Caroline De Tender, Lisa Devriese, Annelies Haegeman, Andre Cattrijsse, Jürgen Vangeyte, Sara Maes, Tom Ruttink, Peter Dawyndt

Onderzoeksoutput: Hoofdstuk in Boek/Rapport/CongresprocedureC3: Congres abstractpeer review


Previously we have demonstrated that bacteria can colonize marine plastic debris. We hypothesized that three major factors may influence the bacterial colonization of plastic: changes in environmental conditions (e.g. salinity, temperature), differences in biofilm formation stages and plastic-related factors (shape, colour, polymer type). Additionally, it has been proposed that bacteria could use plastic debris as a transport vector or that within the plastic colonisers, bacteria are present that are able to degrade these polymers.
Whereas bacterial colonization has been shown to occur within weeks, little is known about the temporal dynamics of marine bacterial communities on plastic debris and the influence of environment or plastic type. Therefore, we exposed two polyethylene materials (sheet and dolly rope) to the marine environment for six months on two locations: the harbour of Ostend and near the offshore wind farm, the “Thornton bank”. Once a month, plastics were sampled and the temporal dynamics of the bacterial communities was analysed using 16S V3-V4 rDNA amplicon sequencing.

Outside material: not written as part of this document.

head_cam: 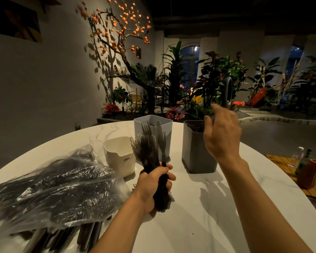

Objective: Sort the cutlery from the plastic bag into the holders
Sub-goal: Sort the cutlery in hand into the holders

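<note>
Three holders stand on the white table (199,207) ahead of me: a cream holder (119,155) at the left, a pale grey holder (165,125) behind my bundle, and a dark grey holder (197,154) at the right. My left hand (153,183) is curled tight round a bundle of dark plastic cutlery (150,150), handles down in my fist, the heads fanned upward; I can make out fork tines and what looks like a knife blade among them. The bundle rises in front of the pale grey holder, which has some dark pieces inside; what lies in the dark grey one is too dim to tell. My right hand (222,136) hangs in the air at the dark grey holder's rim, fingers loose and spread, holding nothing; its fingertips are blurred. The plastic bag (58,187) lies crumpled on the table to my left, just beside the cream holder, with more dark cutlery showing through it and handles poking out at its near edge. An orange cup (309,174) sits on a mat (283,161) at the table's right edge.
</note>
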Demonstrator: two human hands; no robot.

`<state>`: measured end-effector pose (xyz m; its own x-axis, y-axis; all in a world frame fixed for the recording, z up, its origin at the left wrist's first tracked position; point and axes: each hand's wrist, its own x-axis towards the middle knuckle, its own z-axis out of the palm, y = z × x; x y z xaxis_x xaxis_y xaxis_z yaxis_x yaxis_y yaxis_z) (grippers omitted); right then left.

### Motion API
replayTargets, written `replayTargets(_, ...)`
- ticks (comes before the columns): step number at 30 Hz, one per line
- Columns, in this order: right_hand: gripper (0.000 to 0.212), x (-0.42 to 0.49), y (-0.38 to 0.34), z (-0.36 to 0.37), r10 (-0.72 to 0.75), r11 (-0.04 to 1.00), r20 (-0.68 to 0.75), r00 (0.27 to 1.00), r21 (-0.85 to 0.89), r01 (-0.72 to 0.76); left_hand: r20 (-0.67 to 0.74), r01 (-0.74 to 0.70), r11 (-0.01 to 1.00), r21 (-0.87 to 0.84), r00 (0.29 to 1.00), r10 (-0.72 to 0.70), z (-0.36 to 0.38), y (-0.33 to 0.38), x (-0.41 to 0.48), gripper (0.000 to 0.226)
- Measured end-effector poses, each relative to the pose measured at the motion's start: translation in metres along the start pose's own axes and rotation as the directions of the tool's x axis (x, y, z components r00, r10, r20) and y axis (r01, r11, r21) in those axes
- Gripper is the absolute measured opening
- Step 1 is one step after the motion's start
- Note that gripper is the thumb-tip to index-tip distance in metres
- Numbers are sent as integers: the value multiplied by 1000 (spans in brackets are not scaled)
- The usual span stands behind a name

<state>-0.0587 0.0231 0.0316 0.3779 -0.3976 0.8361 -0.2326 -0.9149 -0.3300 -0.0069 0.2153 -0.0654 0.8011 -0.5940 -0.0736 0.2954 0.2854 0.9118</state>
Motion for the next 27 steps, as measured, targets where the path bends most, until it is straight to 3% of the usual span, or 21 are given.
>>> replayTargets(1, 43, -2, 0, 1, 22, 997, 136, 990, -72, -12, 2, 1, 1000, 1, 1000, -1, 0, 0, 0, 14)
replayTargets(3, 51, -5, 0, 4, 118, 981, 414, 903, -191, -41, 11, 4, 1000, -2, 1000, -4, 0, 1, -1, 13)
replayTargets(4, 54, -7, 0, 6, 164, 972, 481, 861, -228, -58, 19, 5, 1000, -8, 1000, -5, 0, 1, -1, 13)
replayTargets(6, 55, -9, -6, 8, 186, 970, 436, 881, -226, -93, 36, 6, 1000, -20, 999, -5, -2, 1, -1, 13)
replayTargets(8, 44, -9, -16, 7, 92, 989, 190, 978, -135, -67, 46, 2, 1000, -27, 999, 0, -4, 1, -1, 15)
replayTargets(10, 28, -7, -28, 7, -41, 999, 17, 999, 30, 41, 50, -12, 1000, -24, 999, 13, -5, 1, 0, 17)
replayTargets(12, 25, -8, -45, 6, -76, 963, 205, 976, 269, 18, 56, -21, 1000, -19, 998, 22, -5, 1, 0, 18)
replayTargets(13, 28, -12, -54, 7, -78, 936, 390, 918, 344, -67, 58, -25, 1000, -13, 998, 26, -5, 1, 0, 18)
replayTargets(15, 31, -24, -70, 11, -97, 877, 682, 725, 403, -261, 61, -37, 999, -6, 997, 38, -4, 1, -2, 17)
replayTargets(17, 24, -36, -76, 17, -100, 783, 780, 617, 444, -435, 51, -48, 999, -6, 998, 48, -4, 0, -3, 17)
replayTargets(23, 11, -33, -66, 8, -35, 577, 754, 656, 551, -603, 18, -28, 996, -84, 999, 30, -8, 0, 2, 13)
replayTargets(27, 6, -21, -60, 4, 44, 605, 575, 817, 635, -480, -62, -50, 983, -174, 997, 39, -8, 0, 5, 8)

For both locations and plastic types, Bacteroidetes and Proteobacteria dominate the bacterial communities. Temporal shifts in community composition were observed, especially during the first months. The bacterial community composition of plastic materials sampled at the harbour of Ostend are substantially different from those at the Thornton bank, indicating a major influence of the environmental parameters. Furthermore, differences in bacterial community composition and richness were found between the two plastic items, independent from the sampling location, suggesting that the shape and/or colour of the plastic influences the bacterial colonization. Further on, we investigated if a core microbiome could be found on plastic items across all time points. This could indicate the presence of bacterial genera that can easily colonise marine plastic debris and are therefore omnipresent.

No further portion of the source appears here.